> _Aim of the exercise_: The word "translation" marks the lines you need; copy each of them from the data.

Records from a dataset
- - - - - - -

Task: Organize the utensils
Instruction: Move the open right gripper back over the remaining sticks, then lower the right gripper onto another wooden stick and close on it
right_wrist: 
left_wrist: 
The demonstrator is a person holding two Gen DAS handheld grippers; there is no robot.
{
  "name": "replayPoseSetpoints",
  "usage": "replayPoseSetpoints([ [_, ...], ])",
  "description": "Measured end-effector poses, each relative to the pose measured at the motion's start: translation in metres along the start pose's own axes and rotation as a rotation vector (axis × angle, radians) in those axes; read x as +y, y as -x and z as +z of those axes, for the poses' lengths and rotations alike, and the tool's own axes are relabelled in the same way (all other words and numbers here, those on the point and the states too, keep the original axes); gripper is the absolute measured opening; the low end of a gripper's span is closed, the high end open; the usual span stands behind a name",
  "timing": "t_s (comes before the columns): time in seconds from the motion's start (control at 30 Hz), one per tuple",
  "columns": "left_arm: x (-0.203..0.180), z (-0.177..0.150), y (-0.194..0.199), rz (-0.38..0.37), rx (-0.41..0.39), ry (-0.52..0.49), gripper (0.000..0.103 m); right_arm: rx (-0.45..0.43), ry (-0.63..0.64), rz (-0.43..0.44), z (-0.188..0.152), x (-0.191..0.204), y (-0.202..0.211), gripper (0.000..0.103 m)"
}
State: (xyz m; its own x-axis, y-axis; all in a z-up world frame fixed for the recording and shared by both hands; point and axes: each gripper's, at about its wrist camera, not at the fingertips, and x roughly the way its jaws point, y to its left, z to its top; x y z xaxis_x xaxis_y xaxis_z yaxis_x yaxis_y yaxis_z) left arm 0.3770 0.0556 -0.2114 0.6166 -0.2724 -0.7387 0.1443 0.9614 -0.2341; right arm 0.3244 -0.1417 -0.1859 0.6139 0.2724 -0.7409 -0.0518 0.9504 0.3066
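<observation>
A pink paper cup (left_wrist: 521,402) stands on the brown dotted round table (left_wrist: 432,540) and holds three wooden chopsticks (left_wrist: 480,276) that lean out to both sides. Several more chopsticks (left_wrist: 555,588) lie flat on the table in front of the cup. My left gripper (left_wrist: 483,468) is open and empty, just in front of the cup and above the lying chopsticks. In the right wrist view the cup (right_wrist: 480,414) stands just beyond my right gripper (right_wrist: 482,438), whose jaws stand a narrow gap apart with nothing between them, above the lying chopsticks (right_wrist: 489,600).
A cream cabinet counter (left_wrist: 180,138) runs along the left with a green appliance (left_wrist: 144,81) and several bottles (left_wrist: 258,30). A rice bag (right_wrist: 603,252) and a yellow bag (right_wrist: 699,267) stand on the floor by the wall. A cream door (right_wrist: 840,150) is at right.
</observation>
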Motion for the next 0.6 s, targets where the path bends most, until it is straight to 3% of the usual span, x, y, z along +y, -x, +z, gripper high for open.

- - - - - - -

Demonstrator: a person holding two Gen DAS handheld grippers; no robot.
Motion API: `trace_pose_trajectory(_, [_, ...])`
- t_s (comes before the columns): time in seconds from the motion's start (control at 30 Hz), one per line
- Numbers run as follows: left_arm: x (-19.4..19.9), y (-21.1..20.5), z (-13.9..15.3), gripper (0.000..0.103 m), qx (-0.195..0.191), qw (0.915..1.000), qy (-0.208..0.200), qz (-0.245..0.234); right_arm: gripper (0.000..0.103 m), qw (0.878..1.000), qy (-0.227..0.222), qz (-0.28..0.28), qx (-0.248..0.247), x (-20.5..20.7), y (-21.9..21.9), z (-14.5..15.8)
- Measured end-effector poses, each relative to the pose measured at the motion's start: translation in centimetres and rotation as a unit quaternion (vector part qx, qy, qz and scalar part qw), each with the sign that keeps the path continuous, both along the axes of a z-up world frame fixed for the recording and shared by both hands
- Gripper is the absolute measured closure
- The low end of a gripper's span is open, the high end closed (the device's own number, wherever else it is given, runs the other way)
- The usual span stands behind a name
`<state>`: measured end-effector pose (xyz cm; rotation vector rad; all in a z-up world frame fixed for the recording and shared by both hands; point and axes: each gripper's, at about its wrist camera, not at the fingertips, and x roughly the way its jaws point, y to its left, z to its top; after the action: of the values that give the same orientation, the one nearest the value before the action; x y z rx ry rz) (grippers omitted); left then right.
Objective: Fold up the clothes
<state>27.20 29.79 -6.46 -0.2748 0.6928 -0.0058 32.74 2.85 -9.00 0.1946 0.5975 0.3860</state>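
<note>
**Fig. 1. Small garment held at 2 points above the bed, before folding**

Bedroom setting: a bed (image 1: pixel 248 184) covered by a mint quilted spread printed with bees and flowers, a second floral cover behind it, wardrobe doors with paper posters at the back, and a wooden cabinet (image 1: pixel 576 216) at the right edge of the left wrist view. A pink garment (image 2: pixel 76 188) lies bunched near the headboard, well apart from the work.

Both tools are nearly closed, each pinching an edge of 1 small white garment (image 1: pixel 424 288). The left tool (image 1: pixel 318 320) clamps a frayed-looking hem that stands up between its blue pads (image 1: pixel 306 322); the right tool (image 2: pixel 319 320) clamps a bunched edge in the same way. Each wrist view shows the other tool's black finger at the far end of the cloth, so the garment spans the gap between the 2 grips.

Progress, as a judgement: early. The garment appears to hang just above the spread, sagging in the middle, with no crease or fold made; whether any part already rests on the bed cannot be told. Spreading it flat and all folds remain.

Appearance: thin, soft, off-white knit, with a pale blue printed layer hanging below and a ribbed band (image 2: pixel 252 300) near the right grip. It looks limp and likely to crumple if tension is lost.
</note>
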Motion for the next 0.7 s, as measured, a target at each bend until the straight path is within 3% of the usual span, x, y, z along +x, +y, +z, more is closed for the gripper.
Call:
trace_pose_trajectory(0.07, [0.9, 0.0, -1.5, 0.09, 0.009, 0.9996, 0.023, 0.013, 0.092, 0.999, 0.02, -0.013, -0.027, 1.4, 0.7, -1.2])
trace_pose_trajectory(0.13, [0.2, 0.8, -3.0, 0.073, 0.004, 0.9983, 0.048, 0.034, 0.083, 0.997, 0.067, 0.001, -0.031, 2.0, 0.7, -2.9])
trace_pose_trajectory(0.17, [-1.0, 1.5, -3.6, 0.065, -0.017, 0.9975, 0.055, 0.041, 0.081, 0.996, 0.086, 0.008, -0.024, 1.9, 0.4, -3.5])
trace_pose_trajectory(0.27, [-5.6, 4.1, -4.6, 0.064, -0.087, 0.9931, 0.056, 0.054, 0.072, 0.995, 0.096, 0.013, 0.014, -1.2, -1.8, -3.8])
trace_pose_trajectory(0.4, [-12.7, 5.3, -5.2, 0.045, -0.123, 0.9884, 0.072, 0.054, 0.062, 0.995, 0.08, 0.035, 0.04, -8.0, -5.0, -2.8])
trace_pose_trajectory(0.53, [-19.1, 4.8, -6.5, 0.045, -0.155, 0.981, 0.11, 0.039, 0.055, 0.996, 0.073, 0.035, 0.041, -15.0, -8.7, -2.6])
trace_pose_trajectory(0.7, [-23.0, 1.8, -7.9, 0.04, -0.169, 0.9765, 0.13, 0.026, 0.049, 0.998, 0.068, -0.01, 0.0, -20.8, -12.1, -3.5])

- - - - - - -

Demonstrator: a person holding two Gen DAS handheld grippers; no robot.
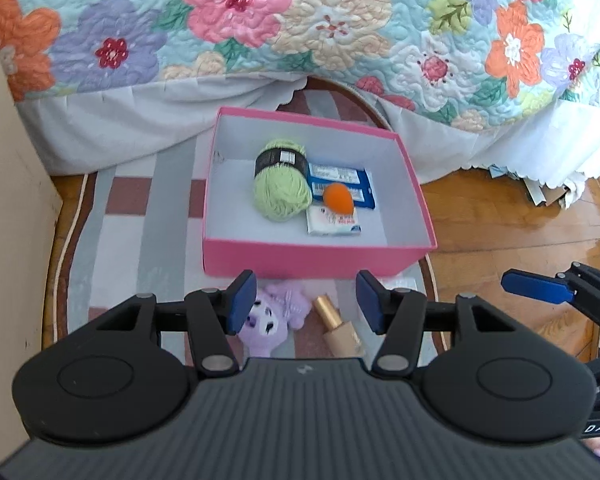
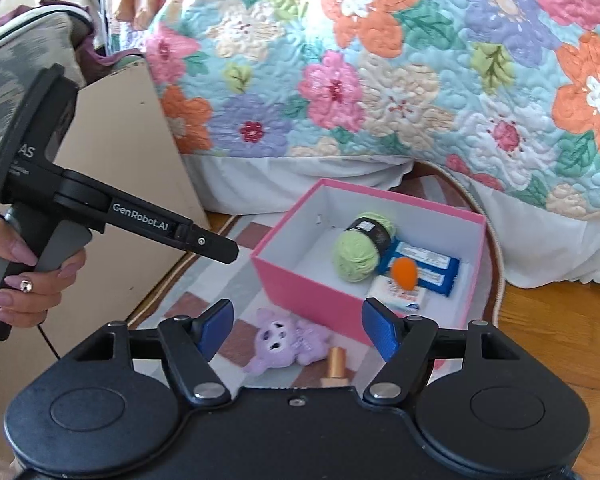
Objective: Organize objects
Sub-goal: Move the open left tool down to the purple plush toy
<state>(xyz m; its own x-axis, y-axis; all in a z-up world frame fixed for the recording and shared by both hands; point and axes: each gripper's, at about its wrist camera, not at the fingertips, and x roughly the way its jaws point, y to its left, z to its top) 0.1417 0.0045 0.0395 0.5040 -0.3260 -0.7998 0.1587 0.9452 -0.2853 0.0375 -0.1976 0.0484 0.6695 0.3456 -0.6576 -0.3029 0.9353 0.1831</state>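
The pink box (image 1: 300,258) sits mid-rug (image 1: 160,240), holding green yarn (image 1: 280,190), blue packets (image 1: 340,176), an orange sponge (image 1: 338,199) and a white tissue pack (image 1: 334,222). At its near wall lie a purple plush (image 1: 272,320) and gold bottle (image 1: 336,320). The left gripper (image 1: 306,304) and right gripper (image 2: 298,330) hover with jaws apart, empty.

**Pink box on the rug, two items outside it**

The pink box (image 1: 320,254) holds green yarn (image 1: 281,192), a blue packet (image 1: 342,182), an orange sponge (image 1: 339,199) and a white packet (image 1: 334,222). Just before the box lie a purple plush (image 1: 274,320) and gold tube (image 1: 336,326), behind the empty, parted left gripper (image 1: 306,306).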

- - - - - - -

> _Reply to the exercise_:
  "description": "Measured end-effector poses, each relative to the pose measured at the motion's start: translation in metres along the start pose's own axes and rotation as a rotation vector (axis × angle, radians) in those axes; read x as +y, y as -x and z as +z of those axes, for the poses' lengths and rotations alike, and the tool's own axes are relabelled in the same way (all other words and numbers here, those on the point and the states too, keep the original axes); gripper is the absolute measured opening; the low end of a gripper's span is closed, the high end open; the usual span stands behind a name",
- Measured end-effector poses, each relative to the pose measured at the motion's start: translation in centimetres and rotation as a unit quaternion (vector part qx, qy, qz and scalar part qw), each with the sign that keeps the path continuous, both along the axes of a z-up world frame fixed for the recording and shared by both hands

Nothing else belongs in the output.